Banan Turon with salted caramel ice cream

IF you love Filipino and Thai flavors, the Pig & Khao will certainly entertain and satisfy your palates.

The Filipino-Thai inspired Southeast Asian fare of millennial Top Chef contender, Chef Leah Cohen, has been creating quite a sensation in New York City’s Lower Eastside.

Rising Star Chef Leah is half Filipino and half Russian-Romanian Jew. Her mother hails from Romblon. Her best friend Rachel Ossakow, who is the general manager of Daniel Bouloud Bistro, where my daughter Patricia, works, introduced Chef Leah and her restaurant to us.

Rachel related that they were classmates at the University of Arizona.

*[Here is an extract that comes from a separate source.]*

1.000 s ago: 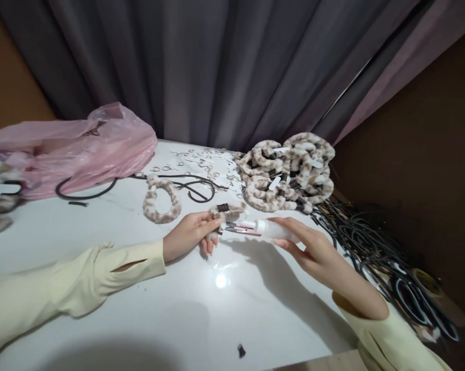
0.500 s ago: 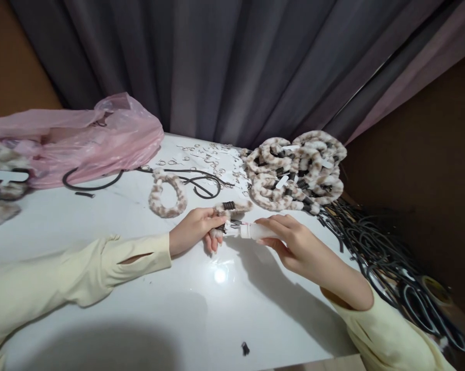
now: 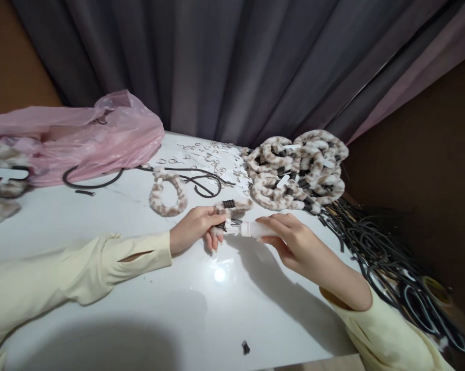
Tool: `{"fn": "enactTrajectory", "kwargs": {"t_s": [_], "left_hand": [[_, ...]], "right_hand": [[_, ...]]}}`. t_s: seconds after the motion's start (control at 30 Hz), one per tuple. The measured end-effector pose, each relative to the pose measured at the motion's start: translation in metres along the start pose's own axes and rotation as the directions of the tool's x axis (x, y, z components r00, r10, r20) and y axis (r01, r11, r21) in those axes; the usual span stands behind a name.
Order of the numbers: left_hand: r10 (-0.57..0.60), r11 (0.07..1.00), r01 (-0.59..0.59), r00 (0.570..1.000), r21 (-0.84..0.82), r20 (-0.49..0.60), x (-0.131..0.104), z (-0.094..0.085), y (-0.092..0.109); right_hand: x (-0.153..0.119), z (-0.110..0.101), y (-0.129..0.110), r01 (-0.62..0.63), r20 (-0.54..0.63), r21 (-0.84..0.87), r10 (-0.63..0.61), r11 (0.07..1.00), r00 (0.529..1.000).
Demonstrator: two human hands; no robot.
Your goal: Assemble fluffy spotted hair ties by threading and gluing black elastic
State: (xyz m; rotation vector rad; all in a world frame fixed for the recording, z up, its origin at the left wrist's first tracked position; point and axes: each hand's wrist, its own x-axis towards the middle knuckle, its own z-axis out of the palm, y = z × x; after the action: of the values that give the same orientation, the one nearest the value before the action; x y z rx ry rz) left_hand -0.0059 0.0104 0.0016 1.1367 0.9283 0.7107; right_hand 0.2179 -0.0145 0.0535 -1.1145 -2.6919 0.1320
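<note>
Between the thumb and fingers of my left hand (image 3: 193,228) is a fluffy white-and-brown strap (image 3: 240,205) with a dark coiled cord band on it. My right hand (image 3: 296,241) is wrapped around a white squeeze bottle (image 3: 260,230), held on its side. The bottle's narrow tip points left and meets the dark cord end at my left fingertips; whether it touches is too small to tell. Just behind my left hand lies a fluffy ring (image 3: 167,194) of the same patterned plush.
A pile of plush straps (image 3: 297,170) stands at the back right, beside tangled black cords (image 3: 371,252). Several small metal rings (image 3: 212,154) and a loose black cord (image 3: 207,178) lie farther back. A pink plastic bag (image 3: 112,136) sits left; a small black piece (image 3: 246,348) lies in front.
</note>
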Motion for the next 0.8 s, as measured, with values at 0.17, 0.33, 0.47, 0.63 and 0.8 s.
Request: {"fn": "enactTrajectory", "kwargs": {"t_s": [0.17,0.33,0.47,0.63,0.8], "left_hand": [[0.002,1.0,-0.002,1.0,0.004,0.001,-0.0001,-0.0008,-0.0002],[-0.001,1.0,0.001,1.0,-0.01,0.002,0.0001,0.0003,0.0005],[-0.005,1.0,0.005,1.0,-0.006,0.003,-0.0001,0.0003,0.0012],[-0.004,1.0,0.004,1.0,0.001,0.009,-0.0002,-0.0005,0.0011],[-0.011,1.0,0.011,1.0,-0.005,0.004,0.0003,0.0,0.0006]], "right_hand": [[0.0002,0.0007,-0.0001,0.0,-0.007,-0.02,0.0,1.0,1.0],[0.0003,0.001,0.0001,0.007,-0.02,-0.02,-0.008,1.0,1.0],[0.0,0.0014,0.0003,0.015,-0.018,-0.028,-0.015,1.0,1.0],[0.0002,0.0011,0.0,0.021,-0.016,-0.042,-0.021,0.999,1.0],[0.0008,0.0004,-0.0008,0.022,-0.02,-0.045,-0.023,0.999,1.0]]}}
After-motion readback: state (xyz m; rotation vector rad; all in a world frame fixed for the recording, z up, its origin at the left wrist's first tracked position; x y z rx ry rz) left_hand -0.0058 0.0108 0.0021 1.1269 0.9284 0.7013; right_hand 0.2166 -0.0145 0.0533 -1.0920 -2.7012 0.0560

However, Leah’s love for food proved to be stronger than the academic pursuit and took a culinary course in Culinary Institute of America in Hyde Park, New York instead.

Her curiosity for Asian cuisine meant learning the culture in order to understand the techniques and flavors.

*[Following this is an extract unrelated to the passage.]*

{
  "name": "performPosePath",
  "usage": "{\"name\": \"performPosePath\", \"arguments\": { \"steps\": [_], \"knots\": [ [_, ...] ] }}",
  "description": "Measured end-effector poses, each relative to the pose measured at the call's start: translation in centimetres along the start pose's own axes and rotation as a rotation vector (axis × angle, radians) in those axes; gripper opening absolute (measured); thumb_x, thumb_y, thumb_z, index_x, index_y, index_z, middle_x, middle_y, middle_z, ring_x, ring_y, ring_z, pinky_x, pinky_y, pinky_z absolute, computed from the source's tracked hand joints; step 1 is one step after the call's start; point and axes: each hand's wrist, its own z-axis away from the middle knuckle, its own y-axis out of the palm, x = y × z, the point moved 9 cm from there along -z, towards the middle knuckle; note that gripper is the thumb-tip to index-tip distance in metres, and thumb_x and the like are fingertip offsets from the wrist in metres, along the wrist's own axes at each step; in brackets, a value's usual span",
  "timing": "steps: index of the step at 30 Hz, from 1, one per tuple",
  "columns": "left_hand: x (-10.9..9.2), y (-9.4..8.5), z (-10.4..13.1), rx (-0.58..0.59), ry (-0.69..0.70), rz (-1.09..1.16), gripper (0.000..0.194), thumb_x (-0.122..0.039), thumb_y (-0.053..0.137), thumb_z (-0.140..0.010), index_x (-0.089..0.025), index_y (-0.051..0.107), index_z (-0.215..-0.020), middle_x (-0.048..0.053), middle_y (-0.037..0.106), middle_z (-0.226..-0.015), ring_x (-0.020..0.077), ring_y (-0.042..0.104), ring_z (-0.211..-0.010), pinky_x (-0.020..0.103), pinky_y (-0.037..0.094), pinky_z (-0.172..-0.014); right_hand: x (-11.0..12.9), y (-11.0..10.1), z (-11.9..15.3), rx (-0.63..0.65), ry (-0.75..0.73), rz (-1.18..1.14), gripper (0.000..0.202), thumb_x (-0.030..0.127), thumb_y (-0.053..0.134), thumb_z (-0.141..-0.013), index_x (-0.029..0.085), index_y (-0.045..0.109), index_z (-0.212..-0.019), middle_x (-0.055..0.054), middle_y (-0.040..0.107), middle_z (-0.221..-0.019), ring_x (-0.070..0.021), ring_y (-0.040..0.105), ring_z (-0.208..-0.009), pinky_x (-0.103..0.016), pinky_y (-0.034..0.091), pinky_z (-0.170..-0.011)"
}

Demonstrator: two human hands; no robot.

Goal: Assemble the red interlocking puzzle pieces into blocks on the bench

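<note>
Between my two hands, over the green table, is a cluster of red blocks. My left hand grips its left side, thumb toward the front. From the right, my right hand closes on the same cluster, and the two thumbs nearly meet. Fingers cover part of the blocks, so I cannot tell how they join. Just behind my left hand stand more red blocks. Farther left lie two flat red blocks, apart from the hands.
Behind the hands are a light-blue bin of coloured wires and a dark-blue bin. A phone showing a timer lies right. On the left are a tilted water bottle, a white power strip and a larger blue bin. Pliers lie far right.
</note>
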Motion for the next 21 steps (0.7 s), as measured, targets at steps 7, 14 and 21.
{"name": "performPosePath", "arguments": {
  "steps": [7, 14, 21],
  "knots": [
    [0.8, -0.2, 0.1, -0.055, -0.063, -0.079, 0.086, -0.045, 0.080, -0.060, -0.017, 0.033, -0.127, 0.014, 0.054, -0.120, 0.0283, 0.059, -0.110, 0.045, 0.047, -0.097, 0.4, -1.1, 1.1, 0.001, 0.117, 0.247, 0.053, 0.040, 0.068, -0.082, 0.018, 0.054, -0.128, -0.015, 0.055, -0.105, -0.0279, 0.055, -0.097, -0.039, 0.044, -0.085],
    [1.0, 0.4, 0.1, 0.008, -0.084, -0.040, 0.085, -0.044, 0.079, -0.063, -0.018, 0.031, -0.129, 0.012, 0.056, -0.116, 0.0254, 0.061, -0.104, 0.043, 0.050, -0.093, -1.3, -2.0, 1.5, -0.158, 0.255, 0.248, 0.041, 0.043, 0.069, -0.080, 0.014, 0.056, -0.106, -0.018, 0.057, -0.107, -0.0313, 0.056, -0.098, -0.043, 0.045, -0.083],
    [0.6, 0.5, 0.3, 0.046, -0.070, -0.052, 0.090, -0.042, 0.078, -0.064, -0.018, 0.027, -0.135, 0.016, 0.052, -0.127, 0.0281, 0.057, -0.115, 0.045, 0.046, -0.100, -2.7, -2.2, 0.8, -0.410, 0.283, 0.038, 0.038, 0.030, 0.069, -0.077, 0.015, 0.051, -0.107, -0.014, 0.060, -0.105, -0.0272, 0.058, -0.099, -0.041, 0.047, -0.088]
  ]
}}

So, she spent sometime traveling in Southeast Asia, particularly in the Philippines and Thailand.

Crispy Pata with liver sauce and soy-vinegar dip

Her Filipino heritage andher invaluable knowledge acquired through her travels are beautifully translated into her culinary creations at the Pig & Khao, her first solo undertaking, which is fast becoming the hub for Southeast Asian food in New York City.

It was my last week in New York before flying back to Cebu, so my daughter, Patricia and Rachel Ossakow treated me to dinner at Pig & Khao.

It was a school night but we decided to bring my grandkids Silvian and Sabrina. The hip restaurant was packed to the rafters. The steamy open kitchen at the center was extremely busy with Chef Leah herself on top of the food preparation. For typical New Yorkers, the food offerings may be complex with strong flavors but is apparently appealing to diners.

From the Small Plates, Rachel gave our orders while Silvian andI had Sweet & Sour Cilantro Soda while we waited. The Grilled Pineapple Salad with poached shrimp, pickled cucumber and toasted coconut was very tropical in flavor that started our appetites working. Silvian enjoyed his Grilled Sirloin served with cabbage, crispy garlic and spicy Isaan sauce, from Isaan region in Northern Thailand.

Chili Pan Mee spicy pork ragu, egg noodles, crispy anchovies, slow poached egg

Isaan is a dipping sauce of lime juice, fish sauce, palm sugar, chili flakes, chopped coriander leaves and toasted rice. Sabrina was a bit picky but tried the rest of our choice appetizers: Pork Belly Adobo topped with crispy garlic and perfectly slow poached egg, Chili Pan Mee, an egg noodle dish with spicy pork ragu, crispy anchovies and slow poached egg.

The strong flavors did not appeal to my rascals who picked on the egg noodles. The Malaysian Butter Prawns were crystalline fresh served with Curry leaves, green chilies, soy and butter. The very Pinoy Sizzling Sisig crowned our cravings for appetizers.

From the Large Plates, we shared the Half Hainanese Duck sitting on a bed of rice fried in duck fat, served with ginger and chili sauce. I simply love the brown duck meat and it’s my first time to try it cooked Hainanese style. The Pinoy favorite Crispy Pata was served with pickled green mango with soy-vinegar and liver sauce. We enjoyed the tasty dishes with Coconut and Jasmin Rice, central to Filipino, Thai and Southeast Asian cuisine. The desserts certainly brought me home: Banana Turon served with Salted Caramel Ice Cream with chocolate sauce and the classic Halo-Halo with leche flan, macapuno, pinipig and ube ice cream.